▶ [BRIEF] When you reach the line containing "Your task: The" in the records below, start copying exactly, and stop once you have copied the line containing "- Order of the".

▶ [THE DATA]
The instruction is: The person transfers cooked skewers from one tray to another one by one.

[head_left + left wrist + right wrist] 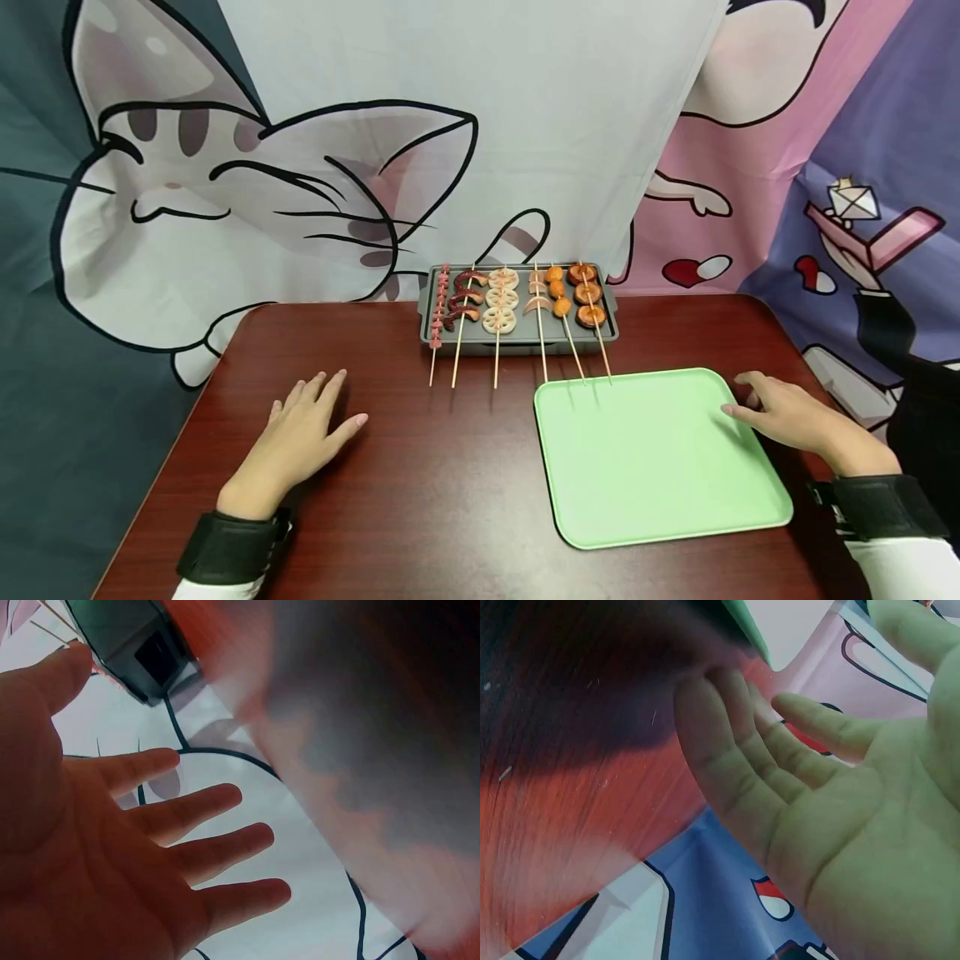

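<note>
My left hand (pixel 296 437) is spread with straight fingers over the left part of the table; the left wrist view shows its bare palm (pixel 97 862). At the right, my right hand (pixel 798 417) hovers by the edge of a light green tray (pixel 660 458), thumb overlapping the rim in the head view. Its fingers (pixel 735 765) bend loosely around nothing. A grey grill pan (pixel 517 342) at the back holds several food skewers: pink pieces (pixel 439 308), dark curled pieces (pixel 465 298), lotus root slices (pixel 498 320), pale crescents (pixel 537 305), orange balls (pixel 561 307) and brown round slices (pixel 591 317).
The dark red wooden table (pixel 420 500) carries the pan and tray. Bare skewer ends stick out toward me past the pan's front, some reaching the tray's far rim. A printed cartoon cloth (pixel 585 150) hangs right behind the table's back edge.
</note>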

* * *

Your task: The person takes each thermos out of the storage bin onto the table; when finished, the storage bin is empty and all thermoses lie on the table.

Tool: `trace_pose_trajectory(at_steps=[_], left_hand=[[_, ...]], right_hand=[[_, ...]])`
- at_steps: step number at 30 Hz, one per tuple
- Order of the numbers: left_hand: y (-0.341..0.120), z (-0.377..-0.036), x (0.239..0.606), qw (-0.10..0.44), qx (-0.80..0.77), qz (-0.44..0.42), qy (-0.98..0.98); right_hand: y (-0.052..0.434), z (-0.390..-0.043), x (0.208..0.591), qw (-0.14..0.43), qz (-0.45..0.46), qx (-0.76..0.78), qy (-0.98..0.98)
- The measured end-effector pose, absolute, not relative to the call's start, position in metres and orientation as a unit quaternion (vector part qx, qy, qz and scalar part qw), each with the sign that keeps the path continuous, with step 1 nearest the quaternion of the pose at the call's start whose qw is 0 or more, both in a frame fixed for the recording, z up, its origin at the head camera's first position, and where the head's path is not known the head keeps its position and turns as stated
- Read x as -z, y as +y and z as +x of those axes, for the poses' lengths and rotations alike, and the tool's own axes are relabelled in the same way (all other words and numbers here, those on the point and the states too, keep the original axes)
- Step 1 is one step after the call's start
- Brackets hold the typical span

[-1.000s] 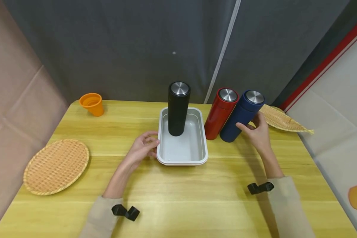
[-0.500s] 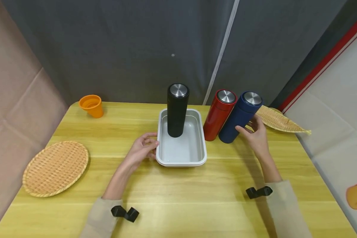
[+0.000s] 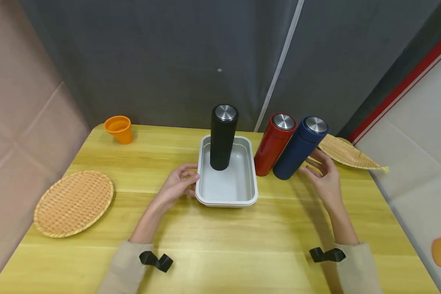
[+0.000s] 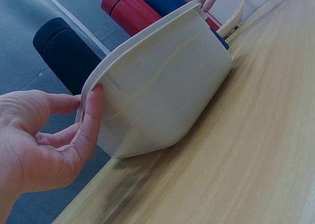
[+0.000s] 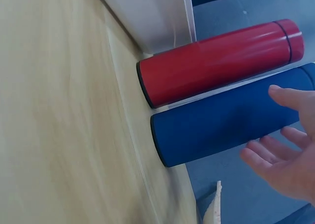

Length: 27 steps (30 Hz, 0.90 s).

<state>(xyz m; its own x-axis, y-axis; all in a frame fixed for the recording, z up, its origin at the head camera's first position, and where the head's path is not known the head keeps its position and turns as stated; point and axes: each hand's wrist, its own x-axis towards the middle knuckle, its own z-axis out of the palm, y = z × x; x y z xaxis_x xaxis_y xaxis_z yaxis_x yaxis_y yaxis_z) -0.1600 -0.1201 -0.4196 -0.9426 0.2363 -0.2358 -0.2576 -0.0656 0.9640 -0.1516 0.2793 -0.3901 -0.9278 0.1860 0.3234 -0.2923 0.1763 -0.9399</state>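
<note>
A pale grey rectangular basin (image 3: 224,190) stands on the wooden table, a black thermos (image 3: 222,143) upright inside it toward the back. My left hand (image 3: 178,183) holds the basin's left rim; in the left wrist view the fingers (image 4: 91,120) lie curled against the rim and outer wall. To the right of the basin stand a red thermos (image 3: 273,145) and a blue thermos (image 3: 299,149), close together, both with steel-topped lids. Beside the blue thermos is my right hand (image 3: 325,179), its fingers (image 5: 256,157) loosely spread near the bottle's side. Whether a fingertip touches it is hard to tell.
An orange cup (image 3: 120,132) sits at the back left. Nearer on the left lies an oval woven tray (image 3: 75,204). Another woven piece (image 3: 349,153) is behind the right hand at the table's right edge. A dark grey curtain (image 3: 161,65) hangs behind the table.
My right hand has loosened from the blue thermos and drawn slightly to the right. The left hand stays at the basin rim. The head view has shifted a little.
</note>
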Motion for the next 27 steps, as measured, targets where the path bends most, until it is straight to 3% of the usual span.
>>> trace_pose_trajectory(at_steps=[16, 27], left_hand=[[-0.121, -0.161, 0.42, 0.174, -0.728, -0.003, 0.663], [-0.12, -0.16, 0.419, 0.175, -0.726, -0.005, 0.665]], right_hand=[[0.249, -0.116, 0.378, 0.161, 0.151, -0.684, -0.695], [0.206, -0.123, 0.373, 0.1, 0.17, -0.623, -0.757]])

▶ [OUTPUT FOR THIS EXERCISE]
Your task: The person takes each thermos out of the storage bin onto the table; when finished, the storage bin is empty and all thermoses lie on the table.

Tool: `trace_pose_trajectory(at_steps=[_], left_hand=[[_, ...]], right_hand=[[_, ...]])`
- at_steps: step number at 30 Hz, one per tuple
- Order of the numbers: left_hand: y (-0.341..0.120), z (-0.377..-0.036), x (0.239..0.606), qw (-0.10..0.44), qx (-0.80..0.77), qz (-0.44..0.42), qy (-0.98..0.98); right_hand: y (-0.052..0.434), z (-0.390..-0.043), x (0.208..0.591), qw (-0.14..0.43), qz (-0.45..0.46), qx (-0.76..0.78), qy (-0.98..0.98)

Nothing further is needed for the exercise.